One, big corporates that don't take the appropriate steps because of
incompetence, corporate inertia and a lack of consequences. People who say
something are not taken seriously and the good ones leave.

The other, has to do with startups, who are dealing with sensitive
information, who do not take the appropriate steps to secure it because they
would rather win the VC lottery. Putting customers data at risk is ok if they
can get their payday.

I have personally observed two startups that have done this.

One was a startup working in the identity management and protection space
logging sensitive information in plain text on their servers and bringing them
down to unsecured local dev boxes for debugging. When I asked them about it
they said they knew what they were doing was wrong but didn't feel like it was
a big deal. From their point of view they didn't think they were a target. Of
course they also didn't feel that it was worth the cost.

The other was a banking startup that was storing Social Security Numbers and
account details that would allow direct access to bank accounts on Heroku
PostgreSql databases. Once again when I brought it to their attention, making
the product look good for the next round of funding was more important than a
customer having their bank account cleared out or having their identity
stolen. Incidentally many of the developers for this banking application had
come from a large established Accounting company and didn't seen anything
wrong with what they were doing.

What this really comes down to are ethics. Is it ethical to cut a corner and
save money on development if it means that a data breach of our system could
lead to possibly significant financial consequences to our customers?

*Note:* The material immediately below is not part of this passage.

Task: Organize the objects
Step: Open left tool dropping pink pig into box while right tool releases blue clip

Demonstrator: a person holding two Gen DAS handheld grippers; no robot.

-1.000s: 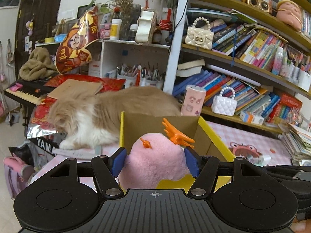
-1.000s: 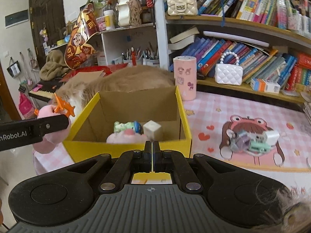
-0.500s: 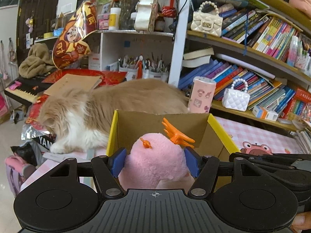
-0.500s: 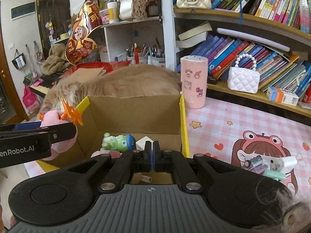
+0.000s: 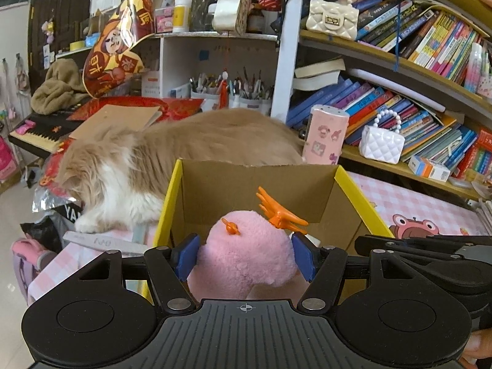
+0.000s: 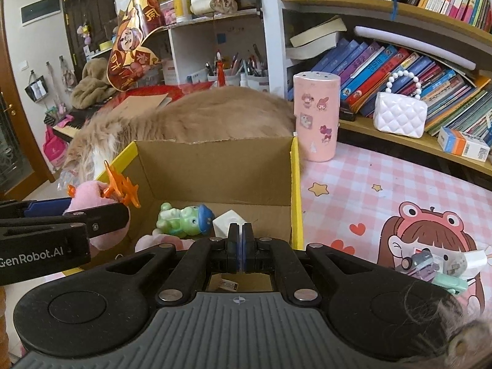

I personally try to adhere to the ACM code of ethics
[http://www.acm.org/about/code-of-ethics](http://www.acm.org/about/code-of-
ethics) . But unlike the field of medicine where even the worst doctor has
been vetted by a committee of professionals we have no bodies that evaluate
the character of people in our field nor a oath like the Hippocratic oath that
is an automatic piece of the training.

If more engineers were willing to say no and even quit over poor security
practices I'll bet you security would be taken more seriously.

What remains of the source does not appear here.